The problem:
In the listing below, find the line with "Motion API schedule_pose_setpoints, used" and the line with "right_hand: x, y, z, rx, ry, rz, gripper". Repeat those two lines and all lines between them exactly.

Supplied entries:
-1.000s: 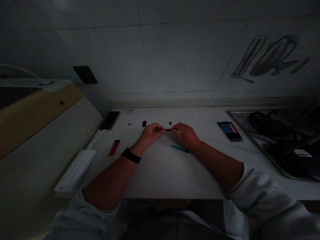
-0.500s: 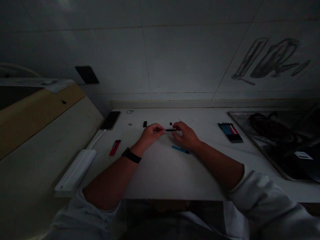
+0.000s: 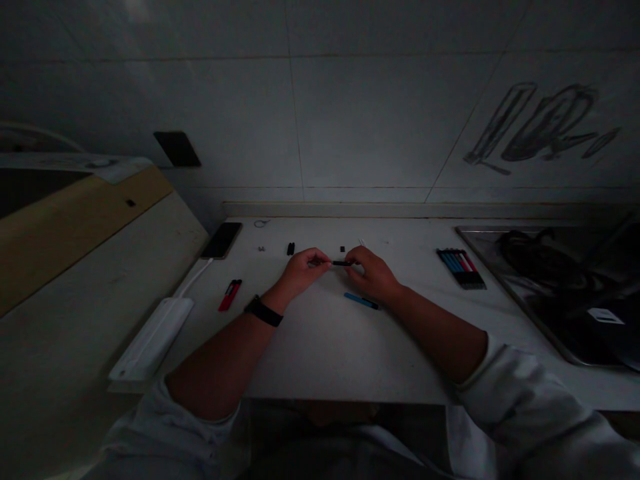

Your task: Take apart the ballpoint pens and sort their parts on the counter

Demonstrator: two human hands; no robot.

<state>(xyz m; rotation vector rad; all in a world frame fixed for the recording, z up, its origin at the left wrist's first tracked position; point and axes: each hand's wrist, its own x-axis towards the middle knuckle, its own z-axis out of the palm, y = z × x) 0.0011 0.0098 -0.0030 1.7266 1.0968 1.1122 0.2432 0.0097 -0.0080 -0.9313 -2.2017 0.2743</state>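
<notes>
My left hand (image 3: 301, 269) and my right hand (image 3: 374, 272) meet over the white counter (image 3: 325, 333), each pinching one end of a thin black pen part (image 3: 341, 263) held level between them. A black band (image 3: 263, 311) sits on my left wrist. A blue pen (image 3: 361, 301) lies on the counter just under my right wrist. Small black pieces (image 3: 290, 249) and a tiny black bit (image 3: 343, 249) lie just beyond my hands. The light is dim and fine detail is hard to read.
A row of blue, red and black pens (image 3: 461, 268) lies to the right. A red and black object (image 3: 229, 295), a white power bank with cable (image 3: 153, 337) and a dark phone (image 3: 221, 240) are on the left. A steel sink (image 3: 560, 280) holds dark items at far right.
My hands stay together on the black pen part. The right hand's fingers shifted slightly along it; the view drifted a little.
</notes>
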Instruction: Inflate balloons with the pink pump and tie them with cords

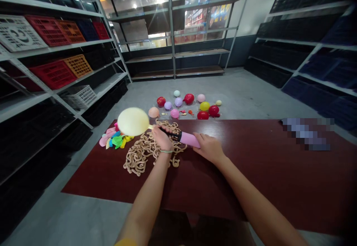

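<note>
Beneath the pump, tan coils, perhaps cord

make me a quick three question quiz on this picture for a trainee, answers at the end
1. True or false: the right hand holds the pump by its pink part.
2. What colour is the inflated balloon beside the left hand?
a) red
b) pale yellow
c) blue
3. Fill in: in the picture, the limp balloons lie on the table to the ____ of the tan squiggly pieces.

Key: 1 true; 2 b; 3 left
</note>
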The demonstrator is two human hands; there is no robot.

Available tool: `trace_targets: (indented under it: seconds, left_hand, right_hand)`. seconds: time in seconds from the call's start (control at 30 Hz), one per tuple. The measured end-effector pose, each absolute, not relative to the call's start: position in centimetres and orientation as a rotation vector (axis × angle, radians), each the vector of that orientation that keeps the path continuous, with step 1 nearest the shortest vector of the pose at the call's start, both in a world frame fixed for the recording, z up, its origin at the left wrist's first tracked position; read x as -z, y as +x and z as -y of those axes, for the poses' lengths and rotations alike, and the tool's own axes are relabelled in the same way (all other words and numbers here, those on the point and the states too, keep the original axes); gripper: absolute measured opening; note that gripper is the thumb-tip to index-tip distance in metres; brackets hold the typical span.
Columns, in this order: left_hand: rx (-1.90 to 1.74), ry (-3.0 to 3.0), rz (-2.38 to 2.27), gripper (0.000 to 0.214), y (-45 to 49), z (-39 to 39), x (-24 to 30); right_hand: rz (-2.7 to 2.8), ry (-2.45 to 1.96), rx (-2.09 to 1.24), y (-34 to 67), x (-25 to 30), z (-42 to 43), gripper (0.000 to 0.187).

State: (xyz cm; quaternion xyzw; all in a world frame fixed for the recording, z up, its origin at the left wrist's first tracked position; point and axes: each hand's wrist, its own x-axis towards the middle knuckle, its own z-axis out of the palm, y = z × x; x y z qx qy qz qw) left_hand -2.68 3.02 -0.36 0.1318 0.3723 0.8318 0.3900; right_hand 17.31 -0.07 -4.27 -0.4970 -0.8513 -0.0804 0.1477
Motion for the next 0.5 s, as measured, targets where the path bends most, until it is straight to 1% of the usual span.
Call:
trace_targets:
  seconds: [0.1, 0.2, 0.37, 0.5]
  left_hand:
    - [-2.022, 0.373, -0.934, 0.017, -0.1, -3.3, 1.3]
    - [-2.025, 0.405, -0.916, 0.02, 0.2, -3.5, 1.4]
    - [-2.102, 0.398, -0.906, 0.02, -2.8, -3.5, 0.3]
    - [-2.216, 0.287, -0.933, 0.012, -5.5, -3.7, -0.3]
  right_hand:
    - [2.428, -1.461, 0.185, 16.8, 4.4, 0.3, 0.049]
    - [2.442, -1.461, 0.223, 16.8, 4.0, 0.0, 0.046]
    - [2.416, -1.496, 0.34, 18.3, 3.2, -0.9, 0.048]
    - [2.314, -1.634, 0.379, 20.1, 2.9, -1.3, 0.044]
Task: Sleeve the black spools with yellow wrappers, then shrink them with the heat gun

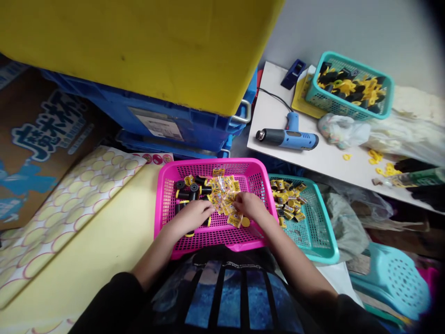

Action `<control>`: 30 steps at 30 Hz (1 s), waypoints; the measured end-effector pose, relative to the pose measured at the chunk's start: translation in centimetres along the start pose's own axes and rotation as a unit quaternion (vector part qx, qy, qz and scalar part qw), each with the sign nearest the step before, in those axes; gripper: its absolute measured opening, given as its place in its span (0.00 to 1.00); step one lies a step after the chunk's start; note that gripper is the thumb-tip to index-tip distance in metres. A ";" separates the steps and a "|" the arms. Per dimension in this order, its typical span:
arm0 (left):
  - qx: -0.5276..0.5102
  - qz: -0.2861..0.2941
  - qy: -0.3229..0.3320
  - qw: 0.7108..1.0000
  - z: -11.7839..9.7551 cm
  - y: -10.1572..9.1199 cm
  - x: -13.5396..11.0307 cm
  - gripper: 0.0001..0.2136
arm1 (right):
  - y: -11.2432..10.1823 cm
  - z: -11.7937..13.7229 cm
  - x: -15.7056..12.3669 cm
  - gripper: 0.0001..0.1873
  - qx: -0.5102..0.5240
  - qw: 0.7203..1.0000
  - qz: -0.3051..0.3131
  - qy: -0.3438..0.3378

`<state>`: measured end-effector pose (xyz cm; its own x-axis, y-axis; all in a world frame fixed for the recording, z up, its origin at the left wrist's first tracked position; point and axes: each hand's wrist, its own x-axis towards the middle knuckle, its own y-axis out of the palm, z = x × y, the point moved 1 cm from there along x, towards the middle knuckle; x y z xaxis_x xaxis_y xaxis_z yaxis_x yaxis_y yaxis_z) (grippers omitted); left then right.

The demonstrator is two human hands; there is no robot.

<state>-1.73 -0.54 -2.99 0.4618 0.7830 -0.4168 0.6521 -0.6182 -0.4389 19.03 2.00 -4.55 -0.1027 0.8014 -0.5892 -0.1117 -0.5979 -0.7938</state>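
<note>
Looking down, my left hand (190, 218) and right hand (248, 206) sit low inside the pink plastic basket (208, 163), fingers curled, and I can't tell whether either pinches anything. The yellow foil sachets (222, 197) heap in a strip running away from me, nearest my right hand; the black spools (193, 188) lie closer to my left, with a teal basket (313, 232) just to my right

Black long sleeves (107, 301), dark top (222, 297), blue print (222, 292), bare hands (190, 218)

A hot-pink mesh basket (205, 163) holds yellow foil packets (222, 197) and black cylinders (193, 188).
</note>
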 end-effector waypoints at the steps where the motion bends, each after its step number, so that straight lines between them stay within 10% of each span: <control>1: -0.022 -0.022 -0.007 0.999 -0.1 -0.1 0.0 0.13 | 0.0 0.1 0.0 0.10 0.003 1.000 -0.006 0.000; 8: -0.136 -0.102 -0.034 0.985 -0.9 -0.6 0.1 0.11 | 0.5 -0.1 -0.1 0.07 0.027 1.000 0.000 -0.015; 23: -0.259 -0.089 -0.066 0.959 -1.0 -0.6 0.5 0.10 | -0.5 -1.6 -1.8 0.12 0.107 0.992 -0.071 -0.013; 30: -0.368 -0.064 -0.070 0.925 -3.1 0.7 0.7 0.11 | -0.3 -1.9 -4.9 0.06 0.171 0.899 -0.323 -0.242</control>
<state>0.92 -0.21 -1.07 0.3039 0.7983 -0.5199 0.9525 -0.2670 0.1468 21.49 -1.69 -1.70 -0.3162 0.9319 0.1775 -0.5907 -0.0470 -0.8055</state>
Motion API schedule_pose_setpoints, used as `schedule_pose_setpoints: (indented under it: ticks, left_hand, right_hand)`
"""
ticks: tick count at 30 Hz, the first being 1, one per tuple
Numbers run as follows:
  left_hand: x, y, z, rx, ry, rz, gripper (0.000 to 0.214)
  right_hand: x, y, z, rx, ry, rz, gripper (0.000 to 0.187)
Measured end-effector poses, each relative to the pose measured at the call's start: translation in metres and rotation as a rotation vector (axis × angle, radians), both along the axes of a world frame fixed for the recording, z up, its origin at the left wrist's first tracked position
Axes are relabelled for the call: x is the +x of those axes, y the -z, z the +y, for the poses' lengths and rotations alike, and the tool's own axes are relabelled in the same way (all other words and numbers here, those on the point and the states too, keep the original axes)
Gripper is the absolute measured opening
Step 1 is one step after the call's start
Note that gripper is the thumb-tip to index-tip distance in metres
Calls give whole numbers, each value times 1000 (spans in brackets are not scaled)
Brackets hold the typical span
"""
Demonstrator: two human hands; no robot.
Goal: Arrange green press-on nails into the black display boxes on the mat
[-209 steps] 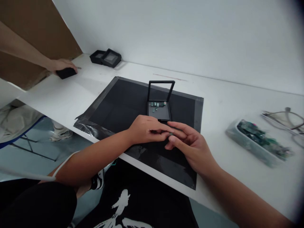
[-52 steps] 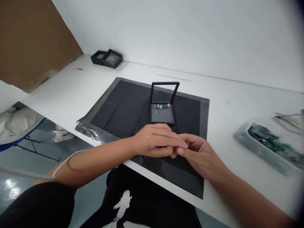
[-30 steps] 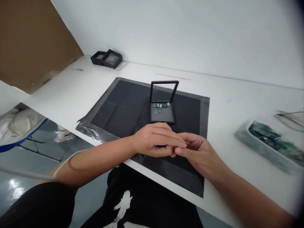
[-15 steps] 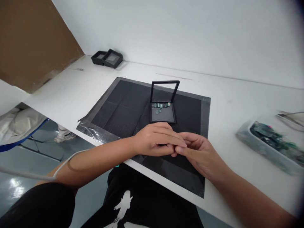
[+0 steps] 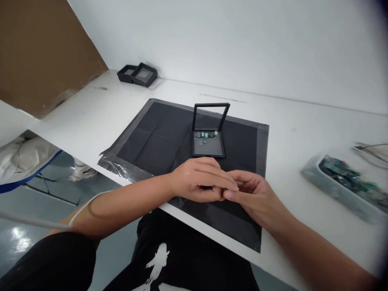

Written response:
Motion API schedule_pose_setpoints, used as `schedule_pose_setpoints: (indented under it: ticks, left_hand, right_hand)`
"""
ticks: tick count at 30 Hz, the first being 1, one per tuple
Numbers run as follows:
  left_hand: x, y, z, rx, ry, rz, gripper (0.000 to 0.214)
  right_hand: x, y, z, rx, ry, rz, gripper (0.000 to 0.187)

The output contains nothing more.